* Aim of the exercise *
Every line below that holds the word "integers" must be listed.

* Data supplied *
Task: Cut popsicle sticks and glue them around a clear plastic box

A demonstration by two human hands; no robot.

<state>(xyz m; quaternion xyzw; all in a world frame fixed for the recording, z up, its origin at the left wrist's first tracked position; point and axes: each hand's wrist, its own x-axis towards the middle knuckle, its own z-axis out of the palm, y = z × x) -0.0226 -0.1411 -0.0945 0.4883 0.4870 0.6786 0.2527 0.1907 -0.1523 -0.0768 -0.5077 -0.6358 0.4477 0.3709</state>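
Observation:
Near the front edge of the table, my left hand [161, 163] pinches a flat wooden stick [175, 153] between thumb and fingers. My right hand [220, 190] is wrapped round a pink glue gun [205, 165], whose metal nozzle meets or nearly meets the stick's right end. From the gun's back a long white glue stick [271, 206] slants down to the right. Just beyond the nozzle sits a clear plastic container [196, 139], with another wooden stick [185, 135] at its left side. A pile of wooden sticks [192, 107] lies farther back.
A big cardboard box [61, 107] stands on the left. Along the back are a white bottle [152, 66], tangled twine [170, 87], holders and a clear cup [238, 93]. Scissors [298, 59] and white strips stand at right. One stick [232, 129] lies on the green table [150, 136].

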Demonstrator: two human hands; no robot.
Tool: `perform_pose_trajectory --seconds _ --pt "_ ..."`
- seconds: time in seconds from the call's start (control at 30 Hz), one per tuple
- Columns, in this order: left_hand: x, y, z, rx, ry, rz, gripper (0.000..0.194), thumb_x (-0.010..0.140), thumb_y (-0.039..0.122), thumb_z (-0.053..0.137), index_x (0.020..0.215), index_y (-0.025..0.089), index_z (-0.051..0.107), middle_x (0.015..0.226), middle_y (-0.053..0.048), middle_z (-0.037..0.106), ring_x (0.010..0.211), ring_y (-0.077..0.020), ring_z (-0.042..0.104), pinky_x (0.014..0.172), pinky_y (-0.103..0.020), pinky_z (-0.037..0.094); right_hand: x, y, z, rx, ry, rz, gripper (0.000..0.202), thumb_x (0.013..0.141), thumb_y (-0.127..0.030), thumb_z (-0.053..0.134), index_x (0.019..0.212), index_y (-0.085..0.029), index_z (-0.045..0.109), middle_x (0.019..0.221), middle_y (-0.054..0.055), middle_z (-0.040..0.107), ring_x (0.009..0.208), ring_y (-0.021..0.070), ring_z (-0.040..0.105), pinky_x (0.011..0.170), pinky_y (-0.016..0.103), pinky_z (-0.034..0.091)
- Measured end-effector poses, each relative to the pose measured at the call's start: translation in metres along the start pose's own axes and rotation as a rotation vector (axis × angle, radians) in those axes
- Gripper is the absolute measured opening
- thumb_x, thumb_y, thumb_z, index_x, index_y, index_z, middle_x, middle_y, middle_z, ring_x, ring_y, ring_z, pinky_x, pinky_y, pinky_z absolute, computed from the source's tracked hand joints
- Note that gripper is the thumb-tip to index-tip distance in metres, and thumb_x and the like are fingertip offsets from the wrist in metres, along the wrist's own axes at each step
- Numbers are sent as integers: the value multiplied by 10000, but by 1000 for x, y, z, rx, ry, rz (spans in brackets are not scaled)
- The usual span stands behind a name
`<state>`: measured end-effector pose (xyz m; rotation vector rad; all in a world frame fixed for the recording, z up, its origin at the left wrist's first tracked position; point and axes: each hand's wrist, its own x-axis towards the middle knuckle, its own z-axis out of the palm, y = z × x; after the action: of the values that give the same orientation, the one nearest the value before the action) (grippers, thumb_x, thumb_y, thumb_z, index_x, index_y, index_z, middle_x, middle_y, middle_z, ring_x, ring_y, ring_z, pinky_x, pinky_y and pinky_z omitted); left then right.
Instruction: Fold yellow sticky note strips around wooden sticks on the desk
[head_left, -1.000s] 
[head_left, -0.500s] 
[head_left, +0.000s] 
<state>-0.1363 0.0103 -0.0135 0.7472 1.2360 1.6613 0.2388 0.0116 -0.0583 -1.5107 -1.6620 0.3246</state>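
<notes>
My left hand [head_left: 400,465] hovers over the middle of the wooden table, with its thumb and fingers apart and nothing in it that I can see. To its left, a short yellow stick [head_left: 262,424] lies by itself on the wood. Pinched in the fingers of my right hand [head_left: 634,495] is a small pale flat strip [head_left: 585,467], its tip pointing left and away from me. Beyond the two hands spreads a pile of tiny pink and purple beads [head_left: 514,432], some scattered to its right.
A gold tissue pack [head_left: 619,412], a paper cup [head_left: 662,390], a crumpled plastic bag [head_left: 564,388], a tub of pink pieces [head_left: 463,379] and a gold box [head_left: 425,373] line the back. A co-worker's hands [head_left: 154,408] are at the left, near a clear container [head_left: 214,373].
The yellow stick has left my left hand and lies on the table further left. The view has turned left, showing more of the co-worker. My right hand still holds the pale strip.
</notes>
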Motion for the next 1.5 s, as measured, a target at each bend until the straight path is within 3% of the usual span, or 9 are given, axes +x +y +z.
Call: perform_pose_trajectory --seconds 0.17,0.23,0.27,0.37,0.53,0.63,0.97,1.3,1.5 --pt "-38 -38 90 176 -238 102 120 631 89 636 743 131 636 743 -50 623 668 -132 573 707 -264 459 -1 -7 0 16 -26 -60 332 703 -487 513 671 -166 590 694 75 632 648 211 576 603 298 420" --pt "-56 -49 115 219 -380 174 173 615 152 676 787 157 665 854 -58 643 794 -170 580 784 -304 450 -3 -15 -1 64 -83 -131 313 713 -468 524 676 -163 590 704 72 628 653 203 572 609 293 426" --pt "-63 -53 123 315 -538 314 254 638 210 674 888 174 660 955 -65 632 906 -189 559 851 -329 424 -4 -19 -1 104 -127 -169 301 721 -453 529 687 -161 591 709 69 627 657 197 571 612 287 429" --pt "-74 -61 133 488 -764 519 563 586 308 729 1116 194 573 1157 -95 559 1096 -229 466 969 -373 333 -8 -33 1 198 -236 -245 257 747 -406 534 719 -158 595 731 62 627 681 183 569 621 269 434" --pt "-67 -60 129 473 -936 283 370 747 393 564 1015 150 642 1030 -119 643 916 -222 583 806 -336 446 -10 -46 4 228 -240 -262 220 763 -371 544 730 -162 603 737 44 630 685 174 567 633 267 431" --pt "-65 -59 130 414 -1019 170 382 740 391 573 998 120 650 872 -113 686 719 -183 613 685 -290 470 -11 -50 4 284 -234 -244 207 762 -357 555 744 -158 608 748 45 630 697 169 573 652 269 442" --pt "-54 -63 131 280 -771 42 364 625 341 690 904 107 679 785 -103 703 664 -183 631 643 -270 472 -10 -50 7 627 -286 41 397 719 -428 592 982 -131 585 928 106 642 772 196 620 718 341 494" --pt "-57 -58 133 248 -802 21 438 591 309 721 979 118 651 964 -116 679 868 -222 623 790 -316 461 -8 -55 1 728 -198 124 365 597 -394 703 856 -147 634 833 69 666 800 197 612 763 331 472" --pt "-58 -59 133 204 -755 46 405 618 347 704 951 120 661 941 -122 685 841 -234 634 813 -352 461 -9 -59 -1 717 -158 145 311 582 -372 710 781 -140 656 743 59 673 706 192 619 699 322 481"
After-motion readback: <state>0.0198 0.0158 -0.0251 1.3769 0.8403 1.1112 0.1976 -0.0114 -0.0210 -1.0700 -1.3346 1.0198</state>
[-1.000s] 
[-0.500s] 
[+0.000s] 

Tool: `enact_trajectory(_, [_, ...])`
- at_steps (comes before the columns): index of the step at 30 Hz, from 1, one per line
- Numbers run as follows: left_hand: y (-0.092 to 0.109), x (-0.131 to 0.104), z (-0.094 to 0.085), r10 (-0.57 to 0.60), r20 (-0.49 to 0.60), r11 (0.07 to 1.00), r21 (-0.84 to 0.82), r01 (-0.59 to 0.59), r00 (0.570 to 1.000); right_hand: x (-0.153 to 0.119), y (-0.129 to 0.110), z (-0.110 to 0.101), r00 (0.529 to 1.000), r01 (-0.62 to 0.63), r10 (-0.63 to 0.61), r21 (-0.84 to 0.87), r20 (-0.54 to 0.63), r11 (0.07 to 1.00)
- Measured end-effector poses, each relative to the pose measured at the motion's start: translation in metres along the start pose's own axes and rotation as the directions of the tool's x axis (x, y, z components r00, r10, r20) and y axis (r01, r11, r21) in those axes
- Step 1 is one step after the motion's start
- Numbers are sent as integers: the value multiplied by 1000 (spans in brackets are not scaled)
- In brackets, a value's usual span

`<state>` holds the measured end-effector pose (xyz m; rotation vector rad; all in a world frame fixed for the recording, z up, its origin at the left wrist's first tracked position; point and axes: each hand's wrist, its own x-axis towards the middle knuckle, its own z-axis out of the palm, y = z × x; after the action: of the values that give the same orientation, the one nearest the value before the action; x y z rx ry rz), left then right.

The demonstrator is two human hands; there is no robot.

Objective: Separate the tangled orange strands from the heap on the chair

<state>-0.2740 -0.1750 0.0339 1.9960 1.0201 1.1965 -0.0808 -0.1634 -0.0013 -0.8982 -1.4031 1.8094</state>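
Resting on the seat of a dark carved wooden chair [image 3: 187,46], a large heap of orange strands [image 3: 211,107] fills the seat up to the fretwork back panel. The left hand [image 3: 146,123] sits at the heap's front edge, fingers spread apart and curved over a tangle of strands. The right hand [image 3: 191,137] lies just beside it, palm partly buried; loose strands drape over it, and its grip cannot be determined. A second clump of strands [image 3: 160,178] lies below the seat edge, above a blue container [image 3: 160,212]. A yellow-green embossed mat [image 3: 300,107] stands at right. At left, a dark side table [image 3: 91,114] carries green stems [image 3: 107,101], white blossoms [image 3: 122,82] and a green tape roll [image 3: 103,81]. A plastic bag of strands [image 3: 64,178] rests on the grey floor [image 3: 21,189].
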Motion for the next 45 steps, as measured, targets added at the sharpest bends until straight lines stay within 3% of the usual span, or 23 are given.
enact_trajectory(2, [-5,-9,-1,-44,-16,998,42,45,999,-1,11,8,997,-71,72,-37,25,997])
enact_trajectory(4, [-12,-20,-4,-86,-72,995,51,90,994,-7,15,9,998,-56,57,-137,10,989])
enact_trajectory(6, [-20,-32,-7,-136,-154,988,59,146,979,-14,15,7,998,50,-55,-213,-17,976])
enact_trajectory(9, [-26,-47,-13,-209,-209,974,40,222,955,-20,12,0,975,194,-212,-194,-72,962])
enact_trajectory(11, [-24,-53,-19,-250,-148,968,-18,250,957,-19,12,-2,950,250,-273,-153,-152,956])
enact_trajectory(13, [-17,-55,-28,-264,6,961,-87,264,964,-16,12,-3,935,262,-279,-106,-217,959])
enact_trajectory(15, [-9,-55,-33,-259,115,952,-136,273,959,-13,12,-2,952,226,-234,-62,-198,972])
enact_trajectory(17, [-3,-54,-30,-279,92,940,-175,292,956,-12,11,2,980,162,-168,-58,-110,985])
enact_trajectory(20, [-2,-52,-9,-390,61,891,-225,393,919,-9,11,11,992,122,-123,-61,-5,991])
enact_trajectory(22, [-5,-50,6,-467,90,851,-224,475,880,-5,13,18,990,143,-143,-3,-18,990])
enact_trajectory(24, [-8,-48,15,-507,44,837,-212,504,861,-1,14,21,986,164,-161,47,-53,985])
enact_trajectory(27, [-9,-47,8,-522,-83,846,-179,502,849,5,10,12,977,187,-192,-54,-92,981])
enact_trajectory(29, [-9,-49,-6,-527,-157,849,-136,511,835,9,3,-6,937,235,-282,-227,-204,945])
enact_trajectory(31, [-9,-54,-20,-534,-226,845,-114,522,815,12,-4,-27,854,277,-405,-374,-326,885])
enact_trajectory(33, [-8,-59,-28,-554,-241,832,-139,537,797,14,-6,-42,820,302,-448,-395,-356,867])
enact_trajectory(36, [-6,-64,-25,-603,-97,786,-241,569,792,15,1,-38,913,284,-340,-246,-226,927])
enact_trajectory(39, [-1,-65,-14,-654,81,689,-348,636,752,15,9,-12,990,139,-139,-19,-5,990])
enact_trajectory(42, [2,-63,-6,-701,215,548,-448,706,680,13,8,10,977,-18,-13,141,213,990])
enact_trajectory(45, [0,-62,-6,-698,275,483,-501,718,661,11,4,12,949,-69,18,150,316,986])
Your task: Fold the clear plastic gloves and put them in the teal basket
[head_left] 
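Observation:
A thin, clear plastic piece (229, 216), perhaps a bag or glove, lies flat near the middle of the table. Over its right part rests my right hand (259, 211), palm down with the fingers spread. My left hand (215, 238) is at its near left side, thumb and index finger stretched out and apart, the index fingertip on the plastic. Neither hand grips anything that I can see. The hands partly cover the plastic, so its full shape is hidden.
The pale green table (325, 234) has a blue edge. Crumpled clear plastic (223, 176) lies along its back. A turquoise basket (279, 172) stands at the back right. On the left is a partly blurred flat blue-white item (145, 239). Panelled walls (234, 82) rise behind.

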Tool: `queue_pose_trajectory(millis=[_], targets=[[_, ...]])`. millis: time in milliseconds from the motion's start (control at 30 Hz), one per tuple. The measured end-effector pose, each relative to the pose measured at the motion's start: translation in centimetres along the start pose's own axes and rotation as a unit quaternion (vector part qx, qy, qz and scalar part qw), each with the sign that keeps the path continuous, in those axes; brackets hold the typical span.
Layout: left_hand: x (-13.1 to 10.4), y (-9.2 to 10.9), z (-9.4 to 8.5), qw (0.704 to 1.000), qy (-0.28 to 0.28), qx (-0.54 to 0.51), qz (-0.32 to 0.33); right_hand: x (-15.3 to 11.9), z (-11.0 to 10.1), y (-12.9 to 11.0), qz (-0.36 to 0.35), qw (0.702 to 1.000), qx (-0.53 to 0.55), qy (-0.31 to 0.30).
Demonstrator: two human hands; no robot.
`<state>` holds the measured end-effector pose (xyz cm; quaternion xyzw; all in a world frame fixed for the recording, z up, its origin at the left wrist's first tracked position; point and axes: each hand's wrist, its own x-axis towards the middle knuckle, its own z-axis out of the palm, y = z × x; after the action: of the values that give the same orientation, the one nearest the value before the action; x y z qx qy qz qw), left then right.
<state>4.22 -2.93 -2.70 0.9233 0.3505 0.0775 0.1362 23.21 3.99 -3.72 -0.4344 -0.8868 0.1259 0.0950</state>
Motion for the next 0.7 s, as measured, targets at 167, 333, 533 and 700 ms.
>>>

* Solution to the exercise *
- Numbers are sent as integers: the value multiplied by 10000, but by 1000 for x, y, z, rx, ry, rz (spans in brackets are not scaled)
- Numbers are sent as integers: the value multiplied by 1000 (spans in brackets are not scaled)

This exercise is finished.